The flashback rolls to a scene where Hany is shown sleeping under his bed—a Salafist notion to remind oneself of the torture of the tomb. Other extremes are portrayed: Hany forces his wife, played by the talented Amina Khalil, to wear a full veil. “I love you because you love God more than me,’’ she tells him in bed, and Hany is extremely happy to hear this. In another scene Hany cuts off the internet connection after seeing his young daughter watching a Beyoncé video, forbidding her from listening to “this devilish music.”
Hany has another flashback to the time he found his female classmate listening to Jackson and coming home to ask his father and mother about him. “Jackson is an effeminate man,’’ his father responds. “Jackson is a famous musician and singer,” adds his mother, played by Tunisian actress Dorra. In this brilliant scene, Salama shows clearly how the contradictory thoughts were born in Hany’s mind since he was a child.
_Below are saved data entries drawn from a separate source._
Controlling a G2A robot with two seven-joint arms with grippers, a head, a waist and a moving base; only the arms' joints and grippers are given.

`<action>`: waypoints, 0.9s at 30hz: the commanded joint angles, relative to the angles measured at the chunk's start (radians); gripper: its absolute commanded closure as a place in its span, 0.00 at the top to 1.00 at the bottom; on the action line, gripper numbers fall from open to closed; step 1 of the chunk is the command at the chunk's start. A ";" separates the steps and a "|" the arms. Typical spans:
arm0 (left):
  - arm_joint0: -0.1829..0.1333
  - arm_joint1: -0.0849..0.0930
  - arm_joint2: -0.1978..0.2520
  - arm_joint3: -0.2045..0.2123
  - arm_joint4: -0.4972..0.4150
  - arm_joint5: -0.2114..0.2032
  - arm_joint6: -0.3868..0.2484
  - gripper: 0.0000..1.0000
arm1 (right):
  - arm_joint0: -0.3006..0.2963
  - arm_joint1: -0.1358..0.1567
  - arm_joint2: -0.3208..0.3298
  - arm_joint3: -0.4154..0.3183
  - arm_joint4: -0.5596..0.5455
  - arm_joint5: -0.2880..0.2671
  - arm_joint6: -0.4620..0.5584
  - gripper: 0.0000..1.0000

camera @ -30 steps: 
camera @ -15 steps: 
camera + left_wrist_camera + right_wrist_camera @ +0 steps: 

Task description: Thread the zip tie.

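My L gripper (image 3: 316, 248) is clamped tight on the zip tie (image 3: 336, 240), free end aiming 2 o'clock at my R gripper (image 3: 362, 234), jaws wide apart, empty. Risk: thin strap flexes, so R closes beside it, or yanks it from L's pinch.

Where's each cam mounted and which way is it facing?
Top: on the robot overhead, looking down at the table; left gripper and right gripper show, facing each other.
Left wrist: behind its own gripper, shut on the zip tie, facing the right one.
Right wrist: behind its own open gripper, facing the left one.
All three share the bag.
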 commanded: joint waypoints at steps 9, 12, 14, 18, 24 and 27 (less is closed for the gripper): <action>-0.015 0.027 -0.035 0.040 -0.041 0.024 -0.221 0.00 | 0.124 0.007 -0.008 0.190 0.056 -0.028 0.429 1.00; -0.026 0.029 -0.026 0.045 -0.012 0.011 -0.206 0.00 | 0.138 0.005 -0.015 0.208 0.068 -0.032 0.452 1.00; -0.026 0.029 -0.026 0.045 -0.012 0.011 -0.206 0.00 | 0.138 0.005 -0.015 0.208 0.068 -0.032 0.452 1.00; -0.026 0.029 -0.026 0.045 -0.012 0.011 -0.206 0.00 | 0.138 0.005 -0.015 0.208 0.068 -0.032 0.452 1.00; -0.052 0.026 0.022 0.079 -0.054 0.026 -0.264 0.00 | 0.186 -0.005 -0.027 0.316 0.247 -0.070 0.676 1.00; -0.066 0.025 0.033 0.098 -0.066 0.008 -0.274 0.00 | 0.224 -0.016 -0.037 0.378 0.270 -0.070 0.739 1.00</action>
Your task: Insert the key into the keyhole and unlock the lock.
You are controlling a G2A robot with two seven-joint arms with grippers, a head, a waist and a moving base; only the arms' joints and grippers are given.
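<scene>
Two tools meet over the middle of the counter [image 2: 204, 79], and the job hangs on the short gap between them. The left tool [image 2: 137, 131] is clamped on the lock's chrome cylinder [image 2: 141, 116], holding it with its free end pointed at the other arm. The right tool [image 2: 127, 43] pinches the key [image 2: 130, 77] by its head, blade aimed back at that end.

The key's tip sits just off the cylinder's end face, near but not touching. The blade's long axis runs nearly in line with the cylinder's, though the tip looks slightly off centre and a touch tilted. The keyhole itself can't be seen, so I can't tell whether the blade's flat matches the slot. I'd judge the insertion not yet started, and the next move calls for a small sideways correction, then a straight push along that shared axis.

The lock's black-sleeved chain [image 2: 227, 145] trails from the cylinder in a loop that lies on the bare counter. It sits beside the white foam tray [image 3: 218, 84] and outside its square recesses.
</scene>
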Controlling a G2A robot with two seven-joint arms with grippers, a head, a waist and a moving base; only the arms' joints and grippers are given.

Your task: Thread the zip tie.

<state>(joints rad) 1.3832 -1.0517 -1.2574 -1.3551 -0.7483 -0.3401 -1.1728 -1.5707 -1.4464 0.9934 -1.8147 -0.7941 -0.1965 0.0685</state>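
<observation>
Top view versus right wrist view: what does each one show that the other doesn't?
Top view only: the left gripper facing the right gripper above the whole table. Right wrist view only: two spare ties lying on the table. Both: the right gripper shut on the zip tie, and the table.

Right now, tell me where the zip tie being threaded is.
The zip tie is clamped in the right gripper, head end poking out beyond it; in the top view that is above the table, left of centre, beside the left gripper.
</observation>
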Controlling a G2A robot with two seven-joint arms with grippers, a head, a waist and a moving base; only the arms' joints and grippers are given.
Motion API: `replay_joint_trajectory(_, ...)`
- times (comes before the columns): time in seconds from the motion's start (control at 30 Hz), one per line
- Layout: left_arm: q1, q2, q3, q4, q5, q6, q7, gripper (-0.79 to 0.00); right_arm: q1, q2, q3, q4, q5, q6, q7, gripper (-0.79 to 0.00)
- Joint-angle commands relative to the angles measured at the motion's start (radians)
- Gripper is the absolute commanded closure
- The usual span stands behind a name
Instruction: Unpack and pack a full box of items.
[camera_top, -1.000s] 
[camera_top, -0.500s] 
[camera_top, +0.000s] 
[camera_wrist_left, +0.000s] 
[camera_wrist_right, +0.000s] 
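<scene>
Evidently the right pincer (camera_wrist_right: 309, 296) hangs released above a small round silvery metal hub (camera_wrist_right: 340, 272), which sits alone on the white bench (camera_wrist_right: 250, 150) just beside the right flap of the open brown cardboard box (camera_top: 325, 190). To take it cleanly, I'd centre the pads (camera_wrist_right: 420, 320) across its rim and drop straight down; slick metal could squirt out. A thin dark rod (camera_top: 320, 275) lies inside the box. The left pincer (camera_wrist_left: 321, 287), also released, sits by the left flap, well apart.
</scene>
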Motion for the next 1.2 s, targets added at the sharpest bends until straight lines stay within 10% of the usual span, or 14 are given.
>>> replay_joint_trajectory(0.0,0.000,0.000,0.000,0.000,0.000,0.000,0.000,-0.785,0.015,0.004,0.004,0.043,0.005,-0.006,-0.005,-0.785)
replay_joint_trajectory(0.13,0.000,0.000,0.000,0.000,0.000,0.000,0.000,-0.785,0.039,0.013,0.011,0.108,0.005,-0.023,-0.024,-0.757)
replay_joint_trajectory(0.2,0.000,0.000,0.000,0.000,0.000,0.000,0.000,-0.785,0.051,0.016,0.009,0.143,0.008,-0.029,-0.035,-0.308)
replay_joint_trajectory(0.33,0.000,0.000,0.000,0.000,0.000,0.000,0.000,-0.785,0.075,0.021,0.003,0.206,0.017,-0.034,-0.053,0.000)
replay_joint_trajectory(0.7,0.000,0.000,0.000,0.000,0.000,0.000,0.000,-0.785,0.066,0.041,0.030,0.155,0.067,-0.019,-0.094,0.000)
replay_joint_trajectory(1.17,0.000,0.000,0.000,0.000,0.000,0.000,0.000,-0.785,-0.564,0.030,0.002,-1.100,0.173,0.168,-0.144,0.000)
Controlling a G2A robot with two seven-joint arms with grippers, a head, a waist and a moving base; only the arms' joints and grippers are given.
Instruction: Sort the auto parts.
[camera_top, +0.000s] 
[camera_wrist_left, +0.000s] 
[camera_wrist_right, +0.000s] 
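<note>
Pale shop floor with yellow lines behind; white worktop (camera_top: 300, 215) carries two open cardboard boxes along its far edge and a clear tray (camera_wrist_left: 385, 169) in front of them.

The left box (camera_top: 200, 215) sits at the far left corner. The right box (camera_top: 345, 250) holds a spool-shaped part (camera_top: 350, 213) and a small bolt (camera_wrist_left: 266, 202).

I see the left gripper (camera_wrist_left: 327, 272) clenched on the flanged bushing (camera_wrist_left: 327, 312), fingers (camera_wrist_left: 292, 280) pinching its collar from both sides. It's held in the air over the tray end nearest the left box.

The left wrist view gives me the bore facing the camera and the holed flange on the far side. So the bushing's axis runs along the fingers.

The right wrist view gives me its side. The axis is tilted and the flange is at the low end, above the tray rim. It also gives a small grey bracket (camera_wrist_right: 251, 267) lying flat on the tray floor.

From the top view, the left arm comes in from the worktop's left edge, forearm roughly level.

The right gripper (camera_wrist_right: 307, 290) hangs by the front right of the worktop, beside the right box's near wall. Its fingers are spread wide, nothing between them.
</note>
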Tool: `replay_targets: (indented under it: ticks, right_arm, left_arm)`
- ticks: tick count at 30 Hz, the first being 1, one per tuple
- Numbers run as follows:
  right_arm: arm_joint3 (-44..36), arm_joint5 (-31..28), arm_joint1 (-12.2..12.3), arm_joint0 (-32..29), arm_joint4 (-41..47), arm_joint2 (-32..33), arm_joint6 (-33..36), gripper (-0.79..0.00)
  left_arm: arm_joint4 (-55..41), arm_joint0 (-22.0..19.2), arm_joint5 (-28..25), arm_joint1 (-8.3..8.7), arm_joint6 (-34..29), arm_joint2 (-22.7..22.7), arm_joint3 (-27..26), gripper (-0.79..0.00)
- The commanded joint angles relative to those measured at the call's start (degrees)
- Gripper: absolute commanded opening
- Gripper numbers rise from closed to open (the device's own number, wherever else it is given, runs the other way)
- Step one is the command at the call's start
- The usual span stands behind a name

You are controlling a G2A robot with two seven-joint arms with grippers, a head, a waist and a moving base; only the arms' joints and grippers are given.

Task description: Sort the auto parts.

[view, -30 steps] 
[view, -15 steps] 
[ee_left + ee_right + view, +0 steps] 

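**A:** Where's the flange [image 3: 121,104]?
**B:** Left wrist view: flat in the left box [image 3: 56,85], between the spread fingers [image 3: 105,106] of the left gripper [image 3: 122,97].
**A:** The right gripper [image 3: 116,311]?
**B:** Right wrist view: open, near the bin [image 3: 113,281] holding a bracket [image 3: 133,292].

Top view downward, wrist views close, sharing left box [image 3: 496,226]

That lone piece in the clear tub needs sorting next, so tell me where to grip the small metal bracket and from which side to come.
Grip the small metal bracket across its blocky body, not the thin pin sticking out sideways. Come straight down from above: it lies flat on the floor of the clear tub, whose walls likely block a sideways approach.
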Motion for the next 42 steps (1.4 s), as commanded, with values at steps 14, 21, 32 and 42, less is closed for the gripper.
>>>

Later a flashback to Hany’s adolescence shows how obsessed he was by Jackson at this stage. His father attempts to push him to hate Jackson, his male classmates make fun of him for emulating his hair, clothes and movements, but at the same time girls are drawn to him and this gives him confidence—yet another contradictory consequence of his love for Jackson.
Back to present and it is now clear to the audience why Jackson’s death has deeply affected the young preacher. Jackson starts to appear to Hany as the preacher gives his sermon at the mosque, leading the prayer and even when having a discussion with other sheikhs, prompting Hany to approach a psychiatrist, played by Basma. Hany and his psychiatrist have long discussions where he explains his crisis of faith, that he is no longer able to weep during prayers, his nightmares and hallucinations that usually come to him at the mosque, how his mother death dredges up painful memories of his father cruelty’s and finally his failed adolescent love at school.
After a flashback to this love story, the present Hany wants to know what happened to the girl he used to love. He reaches out to her via Facebook, where he is surprised that she still remembers him. He goes to see her and asks her why she used to love him. His hesitation and contradictions reach their peak when he tries to kiss her by force. Slapping him, she confronts him with the words, “You are ashamed of your love for Jackson in the past and proud of yourself now?’’
Jolted, Hany begins to track down his hidden fears and their origins rooted in the past to free himself of them. After realizing that God is great and will forgive his sins, the young sheikh gradually begins to set free his ghosts of the past. In one inspired, deeply emotional, scene he confronts his father after being separated for 15 years, only to realize that behind his father’s cruelty there was a lot of love. Hany’s father reveals how he had longed for his son to come home.
Fishawy turns in a genuine performance, as does Malek. And although they don’t look at all alike, both of them convince the audience that they are the same person. Salama’s directing lives up to expectations—the filmmaker revealed that it took him 35 years of experience, which is his age, to make such a movie, while Ahmed Bishary’s photography accurately reflects the identity crisis of all youth. The film prods us to probe and to search for our identity, and perhaps accept our contradictions.